Le message à délivrer est tel que la rencontre avec l’Autre – en l’occurrence, le public -, est porteuse d’espoir, comme d’incompréhensions possibles. A l’image de cette ambivalence, le pianiste fait d’une cacophonie expiatoire l’étendard de son vaisseau, comme il peut aussi bien décider de passages en sourdine, plus à même de permettre la réception des vibrations codées (Sun Ra and His Band From Outer Space).

Parmi l’étrange décorum, des chœurs expriment de temps à autre l’Essentiel, la position à retenir sur un brouillard de plans. Aux saxophones, John Gilmore et Pat Patrick se répondent sur un swing encanaillé, qui va au rythme des pulsations détectées et retranscrites par le batteur Clifford Jarvis (Dancing Shadows). Le même instaurera une rythmique progressant jusqu’à devenir jungle, quand, superbe autant que perdu, Ronnie Boykins tentait de se sortir d’Exotic Forest en mettant tout son espoir dans le pouvoir des redondances.
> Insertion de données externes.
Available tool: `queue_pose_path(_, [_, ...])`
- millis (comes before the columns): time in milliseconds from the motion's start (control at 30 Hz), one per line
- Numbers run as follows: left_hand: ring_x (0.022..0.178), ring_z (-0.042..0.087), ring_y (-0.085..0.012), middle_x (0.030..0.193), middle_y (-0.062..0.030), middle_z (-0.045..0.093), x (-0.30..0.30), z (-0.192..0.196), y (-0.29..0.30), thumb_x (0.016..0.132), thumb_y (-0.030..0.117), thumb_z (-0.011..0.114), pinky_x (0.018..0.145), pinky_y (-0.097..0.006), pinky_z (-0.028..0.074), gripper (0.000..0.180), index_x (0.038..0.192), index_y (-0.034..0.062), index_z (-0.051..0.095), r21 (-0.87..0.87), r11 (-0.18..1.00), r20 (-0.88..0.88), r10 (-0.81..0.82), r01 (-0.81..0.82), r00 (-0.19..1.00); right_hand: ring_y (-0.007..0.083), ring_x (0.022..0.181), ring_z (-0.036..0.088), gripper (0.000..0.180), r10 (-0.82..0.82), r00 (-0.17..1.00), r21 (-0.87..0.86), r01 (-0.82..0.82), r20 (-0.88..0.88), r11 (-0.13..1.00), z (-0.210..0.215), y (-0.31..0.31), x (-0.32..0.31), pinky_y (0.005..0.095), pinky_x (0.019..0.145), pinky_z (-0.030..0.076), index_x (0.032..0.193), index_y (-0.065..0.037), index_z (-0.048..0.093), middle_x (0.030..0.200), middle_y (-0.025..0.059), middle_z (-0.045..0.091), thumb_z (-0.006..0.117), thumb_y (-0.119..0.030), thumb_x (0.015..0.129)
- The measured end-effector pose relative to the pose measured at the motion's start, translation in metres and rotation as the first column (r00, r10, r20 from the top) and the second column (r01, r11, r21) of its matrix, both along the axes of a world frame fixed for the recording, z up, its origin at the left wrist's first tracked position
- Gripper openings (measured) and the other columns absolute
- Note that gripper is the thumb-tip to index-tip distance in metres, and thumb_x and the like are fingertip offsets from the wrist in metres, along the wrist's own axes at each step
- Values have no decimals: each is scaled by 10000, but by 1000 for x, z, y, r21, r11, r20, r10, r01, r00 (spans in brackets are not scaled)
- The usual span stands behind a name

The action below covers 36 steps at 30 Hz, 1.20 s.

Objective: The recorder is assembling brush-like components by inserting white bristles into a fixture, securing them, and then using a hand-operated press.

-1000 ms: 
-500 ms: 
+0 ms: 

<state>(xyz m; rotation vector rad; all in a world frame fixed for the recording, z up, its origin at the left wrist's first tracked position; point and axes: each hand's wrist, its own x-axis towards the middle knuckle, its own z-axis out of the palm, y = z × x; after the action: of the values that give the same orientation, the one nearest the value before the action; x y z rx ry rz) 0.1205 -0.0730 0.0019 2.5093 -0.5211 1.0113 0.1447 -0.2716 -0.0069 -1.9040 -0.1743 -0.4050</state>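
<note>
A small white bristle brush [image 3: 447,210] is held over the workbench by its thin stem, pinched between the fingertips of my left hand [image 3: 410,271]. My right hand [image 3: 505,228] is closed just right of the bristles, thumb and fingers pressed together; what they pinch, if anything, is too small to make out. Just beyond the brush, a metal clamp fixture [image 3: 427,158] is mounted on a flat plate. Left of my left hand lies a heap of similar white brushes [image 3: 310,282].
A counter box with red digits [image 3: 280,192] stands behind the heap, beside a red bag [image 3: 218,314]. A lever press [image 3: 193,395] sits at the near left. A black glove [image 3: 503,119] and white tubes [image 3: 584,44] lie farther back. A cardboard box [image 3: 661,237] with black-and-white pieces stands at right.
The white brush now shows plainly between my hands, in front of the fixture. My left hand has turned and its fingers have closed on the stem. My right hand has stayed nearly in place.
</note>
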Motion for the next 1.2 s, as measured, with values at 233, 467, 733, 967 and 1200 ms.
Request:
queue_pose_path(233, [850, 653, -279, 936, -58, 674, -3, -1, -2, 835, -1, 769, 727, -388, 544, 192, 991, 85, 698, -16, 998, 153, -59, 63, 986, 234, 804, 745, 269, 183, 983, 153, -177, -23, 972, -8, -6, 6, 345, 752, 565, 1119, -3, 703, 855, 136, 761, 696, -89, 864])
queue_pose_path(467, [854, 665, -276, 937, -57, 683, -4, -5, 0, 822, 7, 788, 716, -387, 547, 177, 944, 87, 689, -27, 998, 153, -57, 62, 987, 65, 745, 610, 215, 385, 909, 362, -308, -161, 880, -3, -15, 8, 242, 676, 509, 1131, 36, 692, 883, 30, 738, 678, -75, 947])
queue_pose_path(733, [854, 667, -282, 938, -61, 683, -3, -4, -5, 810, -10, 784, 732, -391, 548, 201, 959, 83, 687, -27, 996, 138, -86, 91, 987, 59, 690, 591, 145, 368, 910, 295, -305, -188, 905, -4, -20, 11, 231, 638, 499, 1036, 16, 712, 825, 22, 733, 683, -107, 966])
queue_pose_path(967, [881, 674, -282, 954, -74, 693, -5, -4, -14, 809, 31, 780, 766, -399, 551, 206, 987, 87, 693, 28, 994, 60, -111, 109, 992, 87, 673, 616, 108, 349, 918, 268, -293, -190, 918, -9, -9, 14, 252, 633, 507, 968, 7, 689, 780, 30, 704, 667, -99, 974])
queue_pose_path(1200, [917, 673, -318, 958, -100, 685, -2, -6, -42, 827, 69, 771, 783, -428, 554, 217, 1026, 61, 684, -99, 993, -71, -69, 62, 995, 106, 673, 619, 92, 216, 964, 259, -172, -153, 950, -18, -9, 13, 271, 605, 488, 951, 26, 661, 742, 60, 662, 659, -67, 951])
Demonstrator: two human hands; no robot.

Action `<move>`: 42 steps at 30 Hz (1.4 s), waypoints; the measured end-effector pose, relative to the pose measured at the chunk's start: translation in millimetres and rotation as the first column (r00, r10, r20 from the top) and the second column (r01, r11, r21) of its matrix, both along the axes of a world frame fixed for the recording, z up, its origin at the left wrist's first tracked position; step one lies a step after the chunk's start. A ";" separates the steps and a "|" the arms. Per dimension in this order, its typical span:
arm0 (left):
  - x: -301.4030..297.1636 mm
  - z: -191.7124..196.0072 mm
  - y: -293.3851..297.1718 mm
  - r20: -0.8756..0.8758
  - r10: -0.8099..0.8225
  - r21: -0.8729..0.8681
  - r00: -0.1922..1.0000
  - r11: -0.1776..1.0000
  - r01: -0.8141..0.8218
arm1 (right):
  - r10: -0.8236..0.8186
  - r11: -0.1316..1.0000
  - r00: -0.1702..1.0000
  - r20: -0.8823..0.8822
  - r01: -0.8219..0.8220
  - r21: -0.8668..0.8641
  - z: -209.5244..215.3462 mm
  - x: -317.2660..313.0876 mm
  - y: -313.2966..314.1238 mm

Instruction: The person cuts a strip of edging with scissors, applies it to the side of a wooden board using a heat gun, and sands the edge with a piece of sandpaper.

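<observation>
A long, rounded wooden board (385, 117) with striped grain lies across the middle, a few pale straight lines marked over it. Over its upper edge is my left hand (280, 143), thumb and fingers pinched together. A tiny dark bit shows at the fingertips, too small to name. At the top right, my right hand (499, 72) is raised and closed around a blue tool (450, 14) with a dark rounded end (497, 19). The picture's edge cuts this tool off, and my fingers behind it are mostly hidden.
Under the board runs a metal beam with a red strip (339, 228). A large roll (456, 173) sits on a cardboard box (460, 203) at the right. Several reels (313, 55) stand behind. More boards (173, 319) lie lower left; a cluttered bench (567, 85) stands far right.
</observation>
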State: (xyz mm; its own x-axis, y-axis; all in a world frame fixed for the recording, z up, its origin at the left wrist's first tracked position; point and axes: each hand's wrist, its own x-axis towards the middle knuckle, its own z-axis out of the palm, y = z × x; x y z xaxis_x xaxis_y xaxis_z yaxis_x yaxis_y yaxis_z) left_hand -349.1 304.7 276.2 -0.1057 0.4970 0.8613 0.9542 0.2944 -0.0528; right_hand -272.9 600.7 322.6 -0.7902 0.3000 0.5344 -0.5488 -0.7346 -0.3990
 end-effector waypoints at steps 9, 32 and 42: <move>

A chaque fois qu’une trajectoire a frôlé un trou noir au son de chaos distribués (Second Stop Is Jupiter, Theme of the Stargazers), l’Arkestra aura optimisé à l’idéal la phase de transition salutaire. Sous l’émotion, les musiciens plongent dans quelques mirages, qu’ils soient le souvenir d’un be-bop appuyé (Velvet), ou l’exploration d’un désert fantastique envahi par les ours, dont les peaux recevront, éléments des tambours, les caresses longues et répétées d’un Jarvis insatiable (Outer Nothingness).

Agrémenté de 3 inédits – dont une brève version de We Travel The Spaceways pour accentuer encore la compréhension du programme – revoilà Nothing Is…, disque emblématique initialement publié par ESP en 1966. Réédité, bien sûr, mais toujours pas redescendu sur Terre.

CD: 01/ Sun Ra and His Band From Outer Space 02/ The Shadow World 03/ Theme of the Stargazers 04/ Outer Spaceways Incorporated 05/ Next Stop Mars 06/ Dancing Shadows 07/ Imagination 08/ Second Stop Is Jupiter 09/ Exotic Forest 10/ Velvet 11/ Outer Nothingness 12/ We Travel the Spaceways

Sun Ra - Nothing Is... - 2005 (réédition) - Atavistic. Distribution Orkhêstra International.